EDIT: Dude, just check out the dell website now. The Studio 15 has become 44K with 320GB HDD and HD3450 (which is now a compulsary addition) along with T5800 CPU. And you can easily upgrade to T8100 for extra 3.4K. Add good bargaining to this and you can strike a sweet deal under 50K with good 3 years warranty !


----------



## tusharlad (Nov 3, 2008)

If U can increase ur budget by 4 K thin for XPS 1330 look great feminine with flamingo pink wi and is also powerful


----------



## MetalheadGautham (Nov 3, 2008)

tusharlad said:


> If U can increase ur budget by 4 K thin for XPS 1330 look great feminine with flamingo pink wi and is also powerful


But its not as VFM or as powerful as Studio 15. If she can manage with 15", studio 15 IS the best choice.
And lets not forget the issues nVidia's GPUs have been having in laptops.

And at 53K, the best 1330 you can get is a GMA3100 powered one. But even if you pay your a$$ off for the 8400mGS, the performance will be lower than HD3450.

IMO, its a better idea to get a MacBook if your budget is 50K and you want a 13" notebook thats a bit classy.

But I think the most VFM HAS to be Inspiron 13.

Too bad all above solutions come with GMA X3100 graphics


----------



## Ron (Nov 4, 2008)

MetalheadGautham said:


> She hates bulky lappy ? Then better get her an ASUS EEE PC 702 4G Its ultra light, both in weight and on the wallet


I will check this lappy........



> And I doubt you can get good sound from laptop speakers.....


Wht? Is tht so? I thought laptops hv a gud inbuilt speakers



> ..Problem with Laptop speakers, and most portable speakers in general is that they lack bass and mids are often not strong enough.


^^I will invest 2k so tht i wont hv problem with speakers..



> EDIT: Dude, just check out the dell website now. The Studio 15 has become 44K with 320GB HDD and HD3450


Cant get it! it shows Rs.48,900 for Intel®  CoreTM 2 Duo Processor T5800 .....and yaa the HDD is 320 GB......
[/quote]



tusharlad said:


> If U can increase ur budget by 4 K thin for XPS 1330 look great feminine with flamingo pink wi and is also powerful


thnks dude for the help but as said by Gautam Bro it is nt tht powerful as stdio is....
and hey after comparing both thy lappy i found Stdio better.




MetalheadGautham said:


> And lets not forget the issues nVidia's GPUs have been having in laptops.


Dude dont knw about tht issuse....juts wana increase my IQ...Wht had happened|


----------



## vandit (Nov 14, 2008)

I am a proud owner of dell studio 15..
My config is T8100 + 3 gb Ram + ati 3450 gxcard + sound blaster audigy card + midnight blue color.
Came @ 53k ..but prices have reduced and i configured a lot .

To read the review plz visit my blog.(no intention for .advertisment)
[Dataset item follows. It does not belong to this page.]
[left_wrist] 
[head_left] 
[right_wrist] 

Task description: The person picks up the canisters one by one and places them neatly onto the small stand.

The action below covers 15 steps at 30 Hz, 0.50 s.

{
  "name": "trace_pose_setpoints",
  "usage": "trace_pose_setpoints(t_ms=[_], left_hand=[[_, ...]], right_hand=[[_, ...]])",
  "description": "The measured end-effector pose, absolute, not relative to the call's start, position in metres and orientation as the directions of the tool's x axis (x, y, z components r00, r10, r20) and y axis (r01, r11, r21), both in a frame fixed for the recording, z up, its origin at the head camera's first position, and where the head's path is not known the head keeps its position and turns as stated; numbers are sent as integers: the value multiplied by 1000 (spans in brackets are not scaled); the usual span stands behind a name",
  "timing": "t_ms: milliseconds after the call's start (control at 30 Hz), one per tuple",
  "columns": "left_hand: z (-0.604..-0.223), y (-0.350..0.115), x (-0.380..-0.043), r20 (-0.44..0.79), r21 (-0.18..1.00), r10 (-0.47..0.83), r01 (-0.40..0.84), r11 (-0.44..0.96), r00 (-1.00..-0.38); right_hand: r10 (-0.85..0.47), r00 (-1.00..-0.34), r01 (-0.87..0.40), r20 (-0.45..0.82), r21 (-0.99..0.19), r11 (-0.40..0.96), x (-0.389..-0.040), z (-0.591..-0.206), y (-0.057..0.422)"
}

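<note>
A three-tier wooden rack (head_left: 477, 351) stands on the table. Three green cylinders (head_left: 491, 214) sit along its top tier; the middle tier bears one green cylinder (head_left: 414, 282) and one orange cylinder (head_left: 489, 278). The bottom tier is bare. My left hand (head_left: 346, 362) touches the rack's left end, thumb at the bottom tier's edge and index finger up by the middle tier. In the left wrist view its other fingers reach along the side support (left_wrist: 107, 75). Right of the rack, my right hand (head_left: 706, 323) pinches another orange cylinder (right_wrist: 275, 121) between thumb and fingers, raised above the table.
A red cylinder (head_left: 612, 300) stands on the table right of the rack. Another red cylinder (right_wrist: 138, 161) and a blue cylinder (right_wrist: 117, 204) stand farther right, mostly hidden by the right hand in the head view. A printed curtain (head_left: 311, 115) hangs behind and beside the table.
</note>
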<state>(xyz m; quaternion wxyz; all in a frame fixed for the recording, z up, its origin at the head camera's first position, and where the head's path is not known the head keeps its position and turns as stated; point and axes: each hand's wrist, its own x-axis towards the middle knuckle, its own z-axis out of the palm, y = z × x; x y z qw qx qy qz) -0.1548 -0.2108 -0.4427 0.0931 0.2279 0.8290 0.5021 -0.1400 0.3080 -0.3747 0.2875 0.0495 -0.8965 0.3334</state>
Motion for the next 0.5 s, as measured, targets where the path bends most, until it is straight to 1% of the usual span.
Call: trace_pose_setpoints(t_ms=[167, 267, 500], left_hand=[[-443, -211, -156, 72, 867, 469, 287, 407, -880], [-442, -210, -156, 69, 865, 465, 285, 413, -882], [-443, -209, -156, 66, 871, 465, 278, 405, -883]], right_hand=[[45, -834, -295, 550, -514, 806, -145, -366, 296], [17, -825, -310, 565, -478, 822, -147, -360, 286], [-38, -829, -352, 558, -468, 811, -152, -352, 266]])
You might also consider hp dv 6 ..dont knw the exact code . It comes with a better config than studio but with a AMD cpu . 
The studio looks stylish and not flashy. For girls go for the red or pink with gloss.


----------



## MetalheadGautham (Nov 14, 2008)

vandit said:


> I am a proud owner of dell studio 15..
> My config is T8100 + 3 gb Ram + ati 3450 gxcard + sound blaster audigy card + midnight blue color.
> Came @ 53k ..but prices have reduced and i configured a lot .
> 
> ...


Sound Blaster Audigy Card ??? Did you get a hardware sound card or just that audigy software edition thing ?
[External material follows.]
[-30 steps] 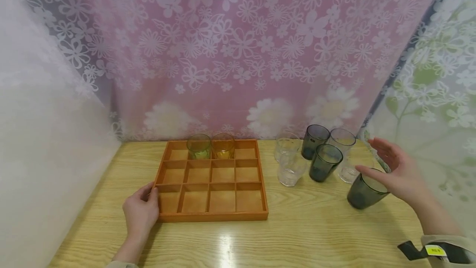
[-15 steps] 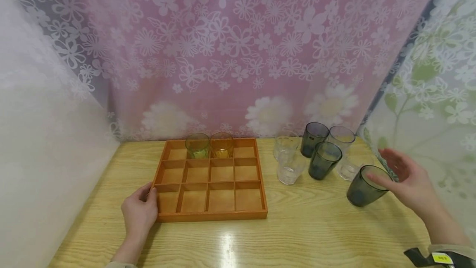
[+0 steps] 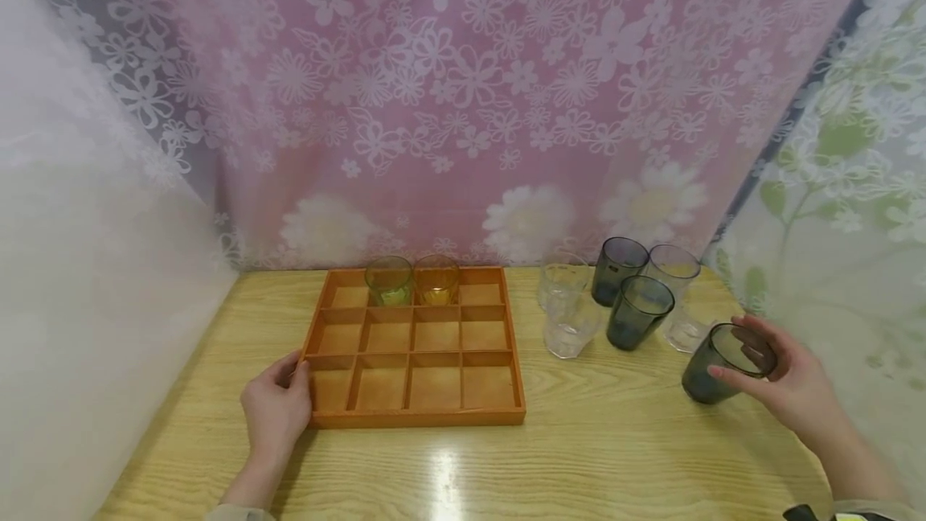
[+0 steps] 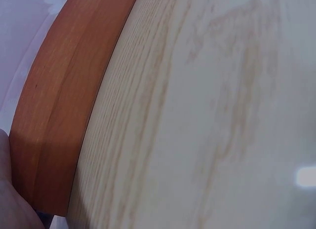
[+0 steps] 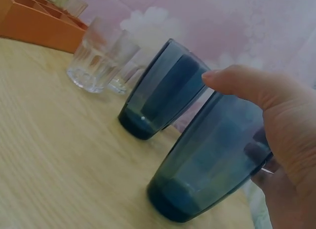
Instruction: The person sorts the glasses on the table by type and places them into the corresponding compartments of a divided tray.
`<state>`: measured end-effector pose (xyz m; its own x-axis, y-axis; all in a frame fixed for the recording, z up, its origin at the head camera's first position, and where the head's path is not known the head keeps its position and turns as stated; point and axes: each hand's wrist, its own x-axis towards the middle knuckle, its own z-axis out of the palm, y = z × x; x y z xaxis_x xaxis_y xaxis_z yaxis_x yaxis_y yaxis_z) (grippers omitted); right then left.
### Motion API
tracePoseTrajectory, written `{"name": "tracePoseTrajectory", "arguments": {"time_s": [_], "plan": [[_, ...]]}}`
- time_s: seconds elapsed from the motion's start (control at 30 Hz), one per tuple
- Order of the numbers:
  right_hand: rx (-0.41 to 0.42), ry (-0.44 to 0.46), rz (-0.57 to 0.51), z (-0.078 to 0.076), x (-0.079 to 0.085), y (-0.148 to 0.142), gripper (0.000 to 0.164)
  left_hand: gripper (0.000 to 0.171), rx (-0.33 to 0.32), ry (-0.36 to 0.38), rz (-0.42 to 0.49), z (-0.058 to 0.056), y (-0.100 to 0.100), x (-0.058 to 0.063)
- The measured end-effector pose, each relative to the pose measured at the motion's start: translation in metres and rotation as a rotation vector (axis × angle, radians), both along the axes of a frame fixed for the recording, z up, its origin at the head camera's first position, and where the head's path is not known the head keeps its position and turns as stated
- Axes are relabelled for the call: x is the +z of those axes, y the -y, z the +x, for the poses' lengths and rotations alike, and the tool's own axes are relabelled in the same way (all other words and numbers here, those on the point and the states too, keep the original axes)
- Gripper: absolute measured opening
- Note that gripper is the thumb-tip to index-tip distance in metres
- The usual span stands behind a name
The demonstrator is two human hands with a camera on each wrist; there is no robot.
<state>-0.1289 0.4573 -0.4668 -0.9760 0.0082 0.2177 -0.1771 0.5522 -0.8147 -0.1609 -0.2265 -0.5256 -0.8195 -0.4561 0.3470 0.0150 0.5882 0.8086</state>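
Note:
My left hand [image 3: 276,400] grips the near left corner of an orange-brown wooden compartment tray [image 3: 415,420]; in the left wrist view the tray's side [image 4: 64,91] rises along that hand. At the right, my right hand [image 3: 792,388] holds a dark blue-grey drinking glass [image 3: 712,368]. Its thumb lies at the near rim and its fingers reach round the far side, showing through the glass [image 5: 202,165] in the right wrist view. A second dark glass [image 3: 637,320] stands just beyond, with a third dark glass [image 3: 615,276] behind it.
Several clear glasses stand around the dark ones, including a faceted clear glass [image 3: 567,336] and a purple-tinted glass [image 3: 676,264]. A green glass [image 3: 391,288] and an amber glass [image 3: 436,288] sit in the tray's back row. A floral curtain [image 3: 463,103] closes off the table's rear.
My right hand has come down onto the nearest dark glass, from hovering beside its rim to having thumb and fingers around it. The left hand stays at the tray's corner.

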Motion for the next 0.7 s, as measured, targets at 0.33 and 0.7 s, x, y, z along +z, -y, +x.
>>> {"name": "tracePoseTrajectory", "arguments": {"time_s": [0.33,0.7], "plan": [[-0.033,-0.065,-0.200,0.004,-0.018,0.008,0.091,0.021,-0.008,-0.003,0.016,0.002,-0.001,0.001],[0.031,-0.053,-0.493,0.004,-0.019,0.013,0.073,0.022,-0.013,0.003,0.026,0.001,0.001,0.002]]}}
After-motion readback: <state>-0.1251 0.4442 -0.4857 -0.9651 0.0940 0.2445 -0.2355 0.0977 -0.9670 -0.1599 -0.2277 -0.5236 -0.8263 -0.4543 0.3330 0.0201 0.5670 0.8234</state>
And I think your config costs 48K today.


----------



## hahahari (Nov 14, 2008)

nvm...
*digi2.notlong.com
*digi1.notlong.com


----------



## iluckv1 (Nov 15, 2008)

Go for Acer 6 series. Its most stylish you can think of and perfect Laptop with all integrated features, also you can check HP dv5 series. 
Yesterday i had look on Acer ^ series (I dont remember the anem but i guess ots 6790 or 6270 something.) Acer will provide you style will awesome sound quality.


----------



## ankushkool (Nov 15, 2008)

go for dell studio 15... its is de coolest lookin lappy


----------



## Ron (Nov 15, 2008)

thnks guys.....I hv told my sis to go for this thread.........
She is lil busy from few days...


----------



## MetalheadGautham (Nov 15, 2008)

BTW, just check dell.co.in out now. They are providing GMA 4500MHD now, which is intel's best onboard GPU. I think this should be enough for movies and some veeeery light gaming (counterstrike, GTA San Andreas and similar), but if you get a craving for a little better gaming on the laptop, you are in for a bad experience. So I still think its worth getting the Radeon HD3450 for an extra Rs. 2,800. Also, the base configuration cost has reduced now from 44,500 to 41,500 due to the replacement of HD3450 with GMA 4500MHD, so the price is still the same overall.


----------



## vandit (Nov 15, 2008)

MetalheadGautham said:


> Sound Blaster Audigy Card ??? Did you get a hardware sound card or just that audigy software edition thing ?
> 
> And I think your config costs 48K today.



Ya after introspecting i found that Its just the software thing !! damn !! I feel duped for shelling out rs 500  for just the drivers    ...... or do they use REALLY high defination codecs..( makes difference in case i happen to get some 5.1 speakers..)

Dont invest in a 4GB RAM module better go for a 3 gb + ATI radon as vista will be able to use on 3.5 gb (or less) and the rest will be shared with the graphics chipset.(although you might consider upgrading later)

Ya the prices have been slashed considerably....The T8100 is no longer available.
and the 320 GB hdd is provided with the basic config .

Overall a good package (I found the review on my blog wasnt upto the thinkdigit mark and so I have updated it today... but have not included the 3dmark benchmarking...havent done them yet actually..)

Do consider bargaining on the phone for student discounts   and better buy a carry bagpack from local luggage store you will get them much cheaper and durable enough as well + there is a choice for selection of colors etc...


----------